Wednesday May 3, 2006
The Guardian


A simple airline stub, picked out of a bin near Heathrow, led Steve Boggan to investigate a shocking breach of security

This is the story of a piece of paper no bigger than a credit card, thrown away in a dustbin on the Heathrow Express to Paddington station. It was nestling among chewing gum wrappers and baggage tags, cast off by some weary traveller, when I first laid eyes on it just over a month ago.

The traveller's name was Mark Broer. I know this because the paper - actually a flimsy piece of card - was a discarded British Airways boarding-pass stub, the small section of the pass displaying your name and seat number. The stub you probably throw away as soon as you leave your flight.

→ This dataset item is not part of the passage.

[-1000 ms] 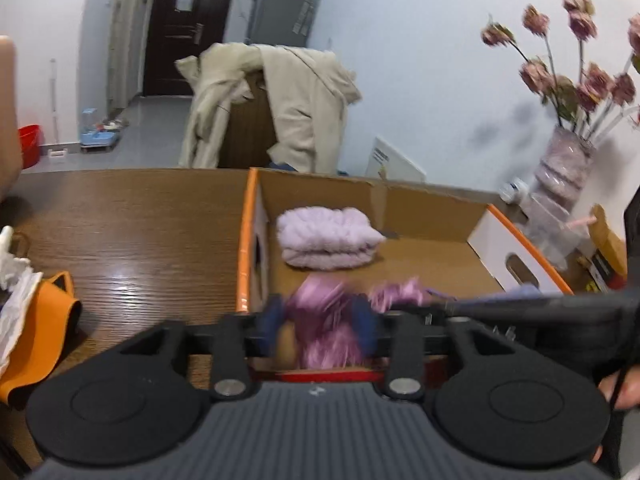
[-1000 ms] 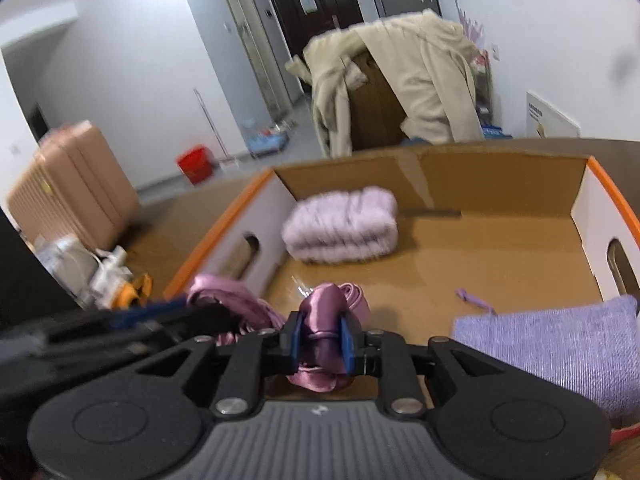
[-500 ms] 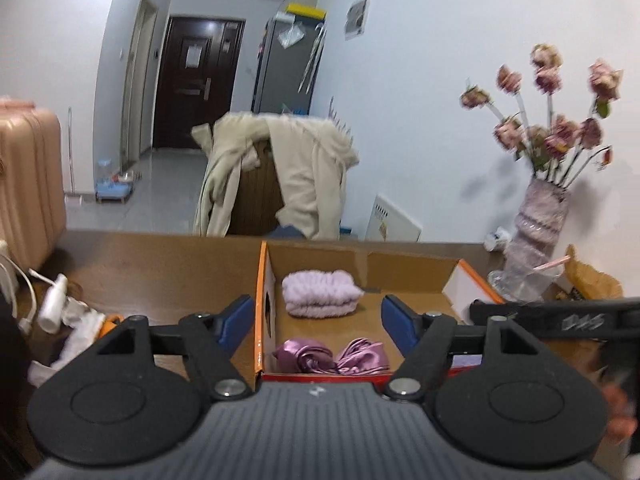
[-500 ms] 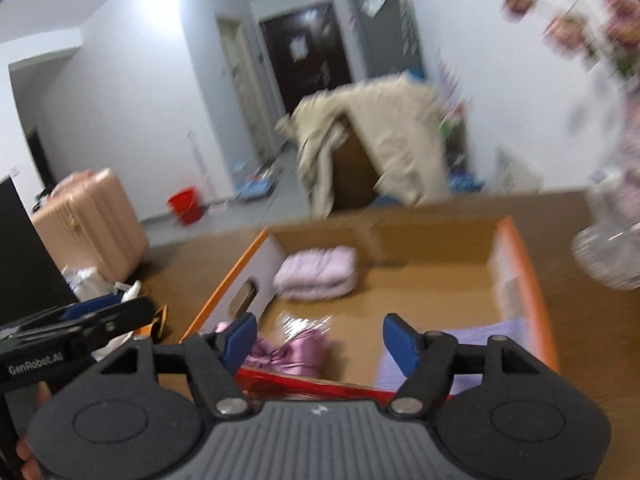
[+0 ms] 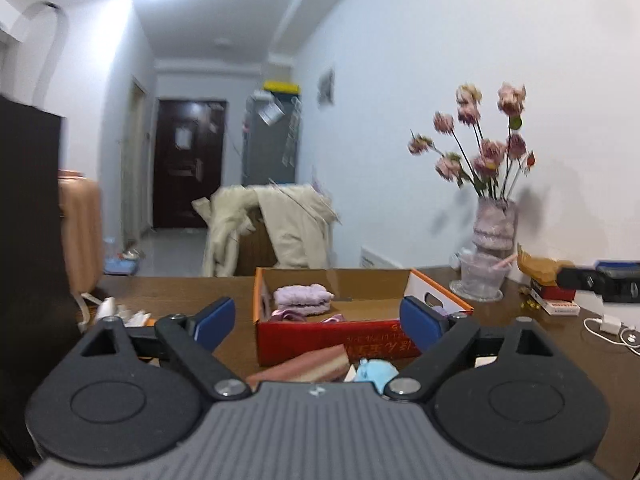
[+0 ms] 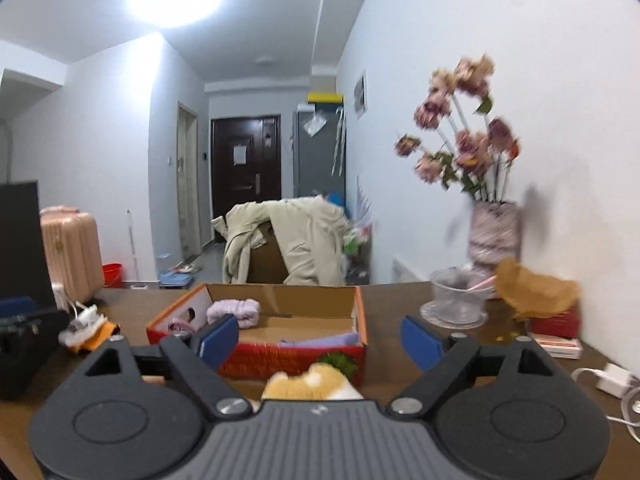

It said Broer had flown from Brussels to London on March 15 at 7.10am on BA flight 389 in seat 03C. It also told me he was a "Gold" standard passenger and gave me his frequent-flyer number. I picked up the stub, mindful of a conversation I had had with a computer security expert two months earlier, and put it in my pocket.

If the expert was right, this stub would enable me to access Broer's personal information, including his passport number, date of birth and nationality. It would provide the building blocks for stealing his identity, ruining his future travel plans - and even allow me to fake his passport.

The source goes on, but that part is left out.